Go through the material and return every line that contains the string "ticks".

━━ Given material

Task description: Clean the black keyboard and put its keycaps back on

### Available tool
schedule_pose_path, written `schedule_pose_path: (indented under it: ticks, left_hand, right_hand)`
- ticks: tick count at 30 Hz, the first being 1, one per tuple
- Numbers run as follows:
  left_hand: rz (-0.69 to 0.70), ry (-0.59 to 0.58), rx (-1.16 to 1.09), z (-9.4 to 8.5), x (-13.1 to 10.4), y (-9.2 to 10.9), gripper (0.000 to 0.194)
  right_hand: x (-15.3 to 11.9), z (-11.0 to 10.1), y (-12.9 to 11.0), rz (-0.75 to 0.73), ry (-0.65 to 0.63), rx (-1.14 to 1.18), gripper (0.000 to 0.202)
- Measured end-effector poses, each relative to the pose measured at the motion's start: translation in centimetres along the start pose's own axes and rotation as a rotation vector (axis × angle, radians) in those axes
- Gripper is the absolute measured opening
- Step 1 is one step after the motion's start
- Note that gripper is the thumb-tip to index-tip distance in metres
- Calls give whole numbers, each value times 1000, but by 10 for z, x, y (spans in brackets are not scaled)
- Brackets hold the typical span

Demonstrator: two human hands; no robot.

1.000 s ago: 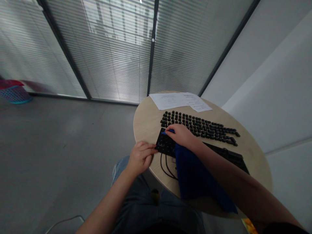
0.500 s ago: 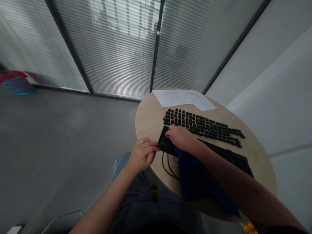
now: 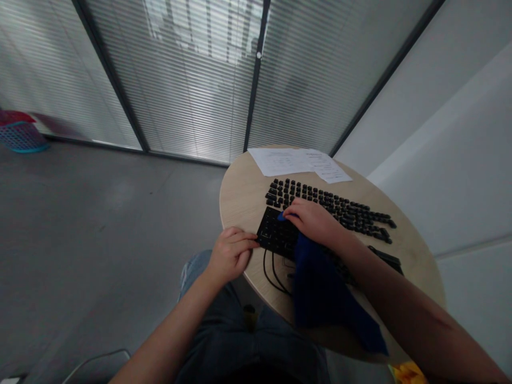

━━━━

• [Answer to this exercise]
schedule_pose_path, written `schedule_pose_path: (indented under it: ticks, left_hand, right_hand)`
- ticks: tick count at 30 Hz, the first being 1, one per tuple

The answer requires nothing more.